I doubt the vast majority of young or old audiophiles are purchasing and or researching their audio purchases through audio dealers. Nearly all the audiophiles I deal with at any level are diy their systems. Look at plethora of mid level audio available today, phone systems are where its at for young budding audiophiles. Perhaps they move up to loudspeaker system, perhaps not, time will tell. Audio dealers are obsolete for many of us these days.
And then you have lossless streaming doing relatively good business these days, based on responses on this site it seems many older audiophiles reject streaming audio as high end. Younger budding audiophiles are hearing music with increasing higher fidelity and may buy in to better equipment in future. And to say new recordings are crap is total nonsense, yes, some are victims of loudness wars, but get away from the most popular, commercial recordings, tons of nicely recorded contemporary recordings. I have well over 2500 original vinyl and 3500 cd rips on my NAS, and tons of streams available to me, recording quality is all over the place with all sources.

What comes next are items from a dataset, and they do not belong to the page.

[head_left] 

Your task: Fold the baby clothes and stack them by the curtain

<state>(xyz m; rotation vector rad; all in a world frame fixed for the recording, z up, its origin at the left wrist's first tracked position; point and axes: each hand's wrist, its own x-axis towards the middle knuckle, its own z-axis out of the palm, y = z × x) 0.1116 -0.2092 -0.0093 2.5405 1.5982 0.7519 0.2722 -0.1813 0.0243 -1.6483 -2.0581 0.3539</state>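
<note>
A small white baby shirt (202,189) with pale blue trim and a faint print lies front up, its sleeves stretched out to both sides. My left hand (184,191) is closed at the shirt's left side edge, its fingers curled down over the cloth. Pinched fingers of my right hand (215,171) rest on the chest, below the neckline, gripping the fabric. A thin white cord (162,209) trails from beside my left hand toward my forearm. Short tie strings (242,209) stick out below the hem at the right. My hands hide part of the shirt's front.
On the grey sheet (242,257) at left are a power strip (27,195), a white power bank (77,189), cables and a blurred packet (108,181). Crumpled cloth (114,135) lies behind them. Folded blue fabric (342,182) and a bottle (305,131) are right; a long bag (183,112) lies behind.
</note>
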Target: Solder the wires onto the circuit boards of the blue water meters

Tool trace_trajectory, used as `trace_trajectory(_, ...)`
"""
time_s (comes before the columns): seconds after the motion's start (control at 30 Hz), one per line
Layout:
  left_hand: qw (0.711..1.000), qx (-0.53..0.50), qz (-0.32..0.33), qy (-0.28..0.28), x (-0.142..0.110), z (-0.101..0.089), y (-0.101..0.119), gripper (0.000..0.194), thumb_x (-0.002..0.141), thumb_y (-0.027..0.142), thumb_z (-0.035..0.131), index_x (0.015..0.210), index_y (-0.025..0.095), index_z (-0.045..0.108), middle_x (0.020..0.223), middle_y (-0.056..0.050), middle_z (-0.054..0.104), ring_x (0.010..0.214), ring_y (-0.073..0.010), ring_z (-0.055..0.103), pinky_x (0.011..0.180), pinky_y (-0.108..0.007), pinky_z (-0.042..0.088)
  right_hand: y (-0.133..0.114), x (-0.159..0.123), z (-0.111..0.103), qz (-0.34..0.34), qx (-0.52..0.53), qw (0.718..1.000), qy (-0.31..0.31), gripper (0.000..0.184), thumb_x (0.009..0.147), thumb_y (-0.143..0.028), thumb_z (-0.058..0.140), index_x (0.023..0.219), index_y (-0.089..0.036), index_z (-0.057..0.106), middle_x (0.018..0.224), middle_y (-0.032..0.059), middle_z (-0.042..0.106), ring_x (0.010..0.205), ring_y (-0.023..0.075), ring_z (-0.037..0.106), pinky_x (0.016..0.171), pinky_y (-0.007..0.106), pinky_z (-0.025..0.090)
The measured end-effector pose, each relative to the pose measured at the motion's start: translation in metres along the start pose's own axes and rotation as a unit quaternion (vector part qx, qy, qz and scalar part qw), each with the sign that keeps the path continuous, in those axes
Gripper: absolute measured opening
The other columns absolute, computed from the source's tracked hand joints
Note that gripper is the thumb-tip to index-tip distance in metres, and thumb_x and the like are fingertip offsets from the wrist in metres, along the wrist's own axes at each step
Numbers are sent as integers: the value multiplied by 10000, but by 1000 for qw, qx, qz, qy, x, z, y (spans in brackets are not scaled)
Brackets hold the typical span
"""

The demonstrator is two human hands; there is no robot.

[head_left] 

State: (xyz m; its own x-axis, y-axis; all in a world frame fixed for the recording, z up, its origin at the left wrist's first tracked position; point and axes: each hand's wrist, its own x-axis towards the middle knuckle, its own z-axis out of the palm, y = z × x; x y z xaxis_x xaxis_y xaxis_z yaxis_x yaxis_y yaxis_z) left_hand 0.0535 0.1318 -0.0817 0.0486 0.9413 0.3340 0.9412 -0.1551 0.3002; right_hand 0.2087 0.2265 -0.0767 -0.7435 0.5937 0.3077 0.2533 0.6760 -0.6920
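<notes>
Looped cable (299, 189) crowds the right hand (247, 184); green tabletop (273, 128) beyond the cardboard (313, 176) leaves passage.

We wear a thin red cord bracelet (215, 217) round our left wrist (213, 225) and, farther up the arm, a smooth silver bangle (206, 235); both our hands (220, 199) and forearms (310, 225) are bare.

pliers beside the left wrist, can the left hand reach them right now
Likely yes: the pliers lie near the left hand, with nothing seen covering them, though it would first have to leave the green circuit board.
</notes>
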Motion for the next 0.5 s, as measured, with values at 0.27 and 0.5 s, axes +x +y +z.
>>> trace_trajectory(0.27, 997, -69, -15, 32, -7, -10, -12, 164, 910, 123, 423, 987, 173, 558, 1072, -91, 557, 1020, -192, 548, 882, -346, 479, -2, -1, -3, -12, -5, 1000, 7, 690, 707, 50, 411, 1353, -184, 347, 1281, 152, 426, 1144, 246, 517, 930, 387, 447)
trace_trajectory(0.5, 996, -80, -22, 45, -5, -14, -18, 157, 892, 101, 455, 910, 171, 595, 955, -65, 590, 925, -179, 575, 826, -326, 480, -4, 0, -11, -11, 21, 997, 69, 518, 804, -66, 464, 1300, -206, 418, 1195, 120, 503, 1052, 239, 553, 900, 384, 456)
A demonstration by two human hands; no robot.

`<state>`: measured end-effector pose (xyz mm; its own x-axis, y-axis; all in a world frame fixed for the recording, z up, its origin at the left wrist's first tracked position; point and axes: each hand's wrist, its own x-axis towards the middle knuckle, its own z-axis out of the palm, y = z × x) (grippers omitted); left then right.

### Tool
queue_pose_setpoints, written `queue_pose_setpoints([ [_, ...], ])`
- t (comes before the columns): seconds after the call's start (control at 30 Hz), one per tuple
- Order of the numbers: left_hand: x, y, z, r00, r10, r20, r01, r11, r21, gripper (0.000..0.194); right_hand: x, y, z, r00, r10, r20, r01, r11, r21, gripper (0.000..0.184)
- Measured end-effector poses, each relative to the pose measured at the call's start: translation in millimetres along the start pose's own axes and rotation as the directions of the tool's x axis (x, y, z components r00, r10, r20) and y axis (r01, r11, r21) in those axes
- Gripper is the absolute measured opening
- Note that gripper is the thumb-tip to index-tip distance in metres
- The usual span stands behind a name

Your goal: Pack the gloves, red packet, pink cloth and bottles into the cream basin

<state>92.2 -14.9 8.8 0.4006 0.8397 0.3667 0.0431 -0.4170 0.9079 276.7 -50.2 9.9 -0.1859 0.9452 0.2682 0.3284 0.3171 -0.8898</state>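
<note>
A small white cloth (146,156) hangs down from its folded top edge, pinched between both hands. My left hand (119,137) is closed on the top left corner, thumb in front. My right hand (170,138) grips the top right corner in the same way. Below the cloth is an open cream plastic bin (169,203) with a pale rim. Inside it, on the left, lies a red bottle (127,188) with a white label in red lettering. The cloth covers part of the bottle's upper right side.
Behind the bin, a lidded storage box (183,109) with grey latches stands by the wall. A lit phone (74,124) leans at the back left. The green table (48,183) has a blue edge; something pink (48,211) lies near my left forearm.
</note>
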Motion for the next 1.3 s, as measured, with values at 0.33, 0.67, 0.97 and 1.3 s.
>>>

I reiterate this is the golden age of audio with even greater possibilities ahead. Younger generations have greater access to much better audio equipment and far more music than we did. As to whether they become card carrying audiophiles is not yet determined. How many of us older generation regularly sat down and listened intently to music, evaluating and critiquing sound quality. And then over time we hear some deficiencies, upgrade time, put on repeat ad nauseam. This is the definition of an audiophile, a small demographic then, likely small demographic in the future.